REPUBLIKA.CO.ID, JAKARTA -- Buruh tidak percaya bahwa kenaikan cukai rokok ini akan digunakan oleh pemerintah untuk meningkatkan anggaran kesehatan.
Terbukti, meski sejak dulu Konfederasi Serikat Pekerja Indonesia (KSPI) mengusulkan agar dana cukai rokok digunakan untuk meningkatkan anggaran serta memperluas jumlah peserta Jaminan Kesehatan Nasional (JKN), Kartu Indonesia Sehat (KIS), dan penerima bantuan iuran (PBI) BPJS Kesehatan untuk orang miskin termasuk buruh penerima upah minimum, hal itu tidak pernah disetujui.
"Jangan-jangan kebijakan menaikkan harga rokok (dana cukai rokok ratusan triliun) hanyalah akal-akalan untuk menutupi kegagalan implementasi tax amnesty demi menambal defisit APBN," ujar Presiden KSPI Said Iqbal, Senin (22/8).
Said mengatakan, mahalnya harga rokok legal tidak akan berhasil menekan konsumsi perokok.
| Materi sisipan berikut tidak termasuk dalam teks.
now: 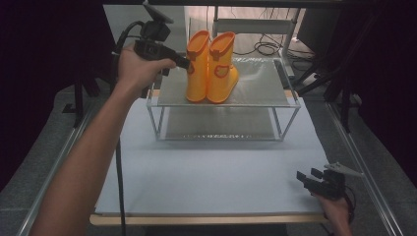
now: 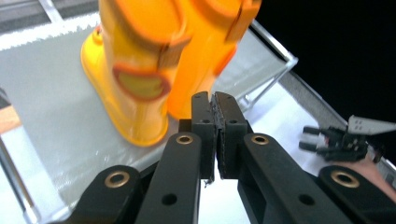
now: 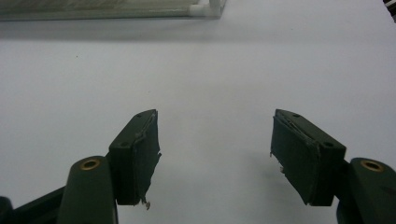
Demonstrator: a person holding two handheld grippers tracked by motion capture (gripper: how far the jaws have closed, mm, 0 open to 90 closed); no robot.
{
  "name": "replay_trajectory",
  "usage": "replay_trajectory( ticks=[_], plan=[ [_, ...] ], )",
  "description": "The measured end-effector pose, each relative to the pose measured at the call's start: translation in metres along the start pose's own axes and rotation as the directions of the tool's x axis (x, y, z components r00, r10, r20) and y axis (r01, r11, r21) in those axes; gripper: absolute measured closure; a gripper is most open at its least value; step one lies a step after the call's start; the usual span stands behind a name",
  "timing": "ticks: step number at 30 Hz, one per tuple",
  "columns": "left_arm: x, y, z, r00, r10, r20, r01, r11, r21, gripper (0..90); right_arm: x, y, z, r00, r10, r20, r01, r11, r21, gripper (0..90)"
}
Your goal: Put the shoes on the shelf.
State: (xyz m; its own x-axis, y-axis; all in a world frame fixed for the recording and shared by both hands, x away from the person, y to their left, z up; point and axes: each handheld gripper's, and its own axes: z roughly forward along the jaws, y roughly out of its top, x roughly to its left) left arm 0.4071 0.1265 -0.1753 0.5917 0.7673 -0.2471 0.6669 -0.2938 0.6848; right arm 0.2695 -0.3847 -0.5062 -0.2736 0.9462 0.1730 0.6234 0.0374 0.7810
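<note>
two yellow boots (image 1: 211, 66) (upright) just beyond left hand-held gripper (image 1: 186, 63)

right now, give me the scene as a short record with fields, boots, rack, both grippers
boots: pair of orange rubber boots, upright, side by side on the top shelf
rack: two-tier metal rack standing on the white table
left gripper: left gripper at the left boot's shaft, jaws shut together with nothing between them in its own view
right gripper: right gripper low over the table's near right corner, jaws open, empty
</note>
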Motion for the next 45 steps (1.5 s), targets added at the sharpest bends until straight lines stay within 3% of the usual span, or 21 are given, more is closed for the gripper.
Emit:
replay_trajectory(
  ticks=[7, 14, 19, 29, 34, 45],
  plan=[
    [0.023, -0.024, 0.014, 0.9995, -0.030, -0.014, 0.030, 0.9993, 0.023, 89.0, 0.000, 0.000, 0.001, 1.0000, -0.005, 0.002, 0.005, 1.0000, 0.007, 31.9],
    [0.043, -0.044, 0.047, 0.9977, -0.056, -0.037, 0.059, 0.9966, 0.059, 89.4, -0.001, 0.000, 0.000, 1.0000, -0.008, 0.003, 0.008, 0.9999, 0.009, 31.9],
    [0.053, -0.049, 0.069, 0.9975, -0.050, -0.049, 0.053, 0.9959, 0.073, 89.3, -0.001, -0.001, 0.000, 1.0000, -0.007, 0.003, 0.007, 0.9999, 0.012, 31.9],
    [0.073, -0.058, 0.100, 0.9930, -0.088, -0.078, 0.094, 0.9931, 0.071, 89.2, -0.002, 0.000, -0.001, 1.0000, -0.004, 0.003, 0.004, 1.0000, 0.001, 31.9],
    [0.079, -0.057, 0.108, 0.9905, -0.101, -0.093, 0.107, 0.9927, 0.056, 89.0, -0.002, 0.000, -0.001, 1.0000, -0.005, 0.005, 0.005, 1.0000, -0.003, 31.9],
    [0.075, -0.052, 0.124, 0.9896, -0.130, -0.062, 0.132, 0.9909, 0.026, 89.6, -0.001, 0.000, -0.003, 1.0000, -0.003, 0.006, 0.003, 1.0000, -0.007, 31.9]
  ],
)
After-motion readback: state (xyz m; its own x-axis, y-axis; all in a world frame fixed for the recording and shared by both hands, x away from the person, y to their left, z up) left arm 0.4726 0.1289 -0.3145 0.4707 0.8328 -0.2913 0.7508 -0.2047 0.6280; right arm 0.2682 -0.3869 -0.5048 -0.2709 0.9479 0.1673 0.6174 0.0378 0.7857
Hal tersebut hanya akan memunculkan rokok selundupan dan rokok ilegal yang dijual murah.
"Kita tahu pengawasan pemerintah lemah dan mental koruptor birokrat yang masih kuat," katanya.
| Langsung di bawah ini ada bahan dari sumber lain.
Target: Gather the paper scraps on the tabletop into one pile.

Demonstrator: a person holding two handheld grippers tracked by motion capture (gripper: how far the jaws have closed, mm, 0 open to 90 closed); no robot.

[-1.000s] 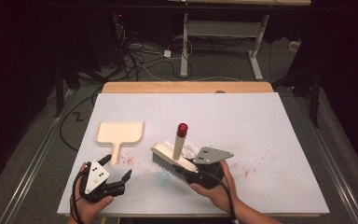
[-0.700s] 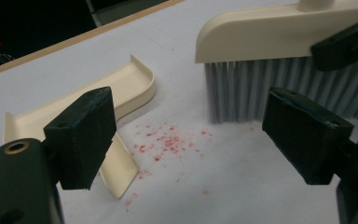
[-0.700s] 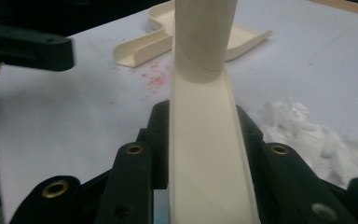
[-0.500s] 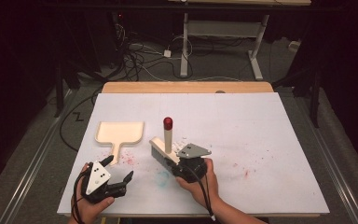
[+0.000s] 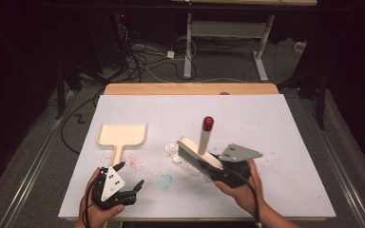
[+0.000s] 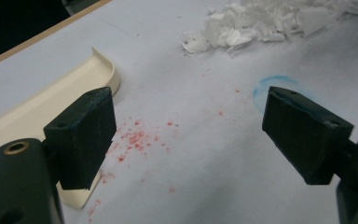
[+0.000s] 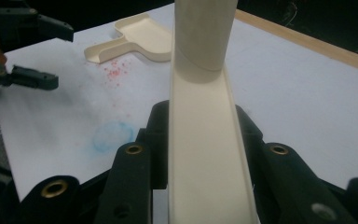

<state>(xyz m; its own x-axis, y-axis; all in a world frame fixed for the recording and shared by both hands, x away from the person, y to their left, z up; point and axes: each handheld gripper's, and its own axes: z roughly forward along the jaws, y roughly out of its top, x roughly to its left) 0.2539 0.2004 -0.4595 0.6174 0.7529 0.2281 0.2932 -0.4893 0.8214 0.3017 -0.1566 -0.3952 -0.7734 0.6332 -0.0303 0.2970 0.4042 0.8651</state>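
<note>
Right gripper (image 5: 217, 172) near the table's (image 5: 285, 123) front edge, right of centre, jaws pinching the cream hand brush (image 5: 198, 153) by its head, red-tipped handle raised. Bristles against a small heap of white flakes (image 5: 173, 152). Left gripper (image 5: 130, 180) at the front-left, jaws spread, holding nothing. Cream dustpan (image 5: 122, 134) flat toward the left edge, red specks (image 5: 132, 162) beside its handle.

Desk (image 5: 285, 118): a white sheet covered the top, with a strip of bare wood along the far edge.
Floor (image 5: 38, 156): grey carpet surrounded the desk on both sides.
Cables (image 5: 142, 59): a dark tangle lay on the floor beyond the desk.
Second table (image 5: 228, 33): white metal legs and feet stood farther back.
Light: the desk was lit; the room behind it was nearly black.
</note>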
Menurut Iqbal, apabila pemerintah menaikkan harga rokok, maka sama saja pemerintah menghisap darah rakyat kecil demi menaikkan pendapatan triliunan cukai rokok, mengingat mereka adalah jumlah perokok terbesar.
Oleh karena itu KSPI berpendapat, pemerintah sebaiknya bukan menaikkan harga rokok, tetapi memperkuat pendidikan dan kampanye tentang bahaya merokok terutama di kalangan generasi muda.
Di sisi lain pemerintah juga dapat menaikkan sebesar-besarnya pajak penghasilan para pengusaha industri rokok. Faktanya, kata dia, penguasa rokok adalah orang terkaya nomor 1 dan 2 di Indonesia, sementara buruhnya dibayar dengan murah dan mempekerjakan 80 persen buruh outsourcing (alih daya).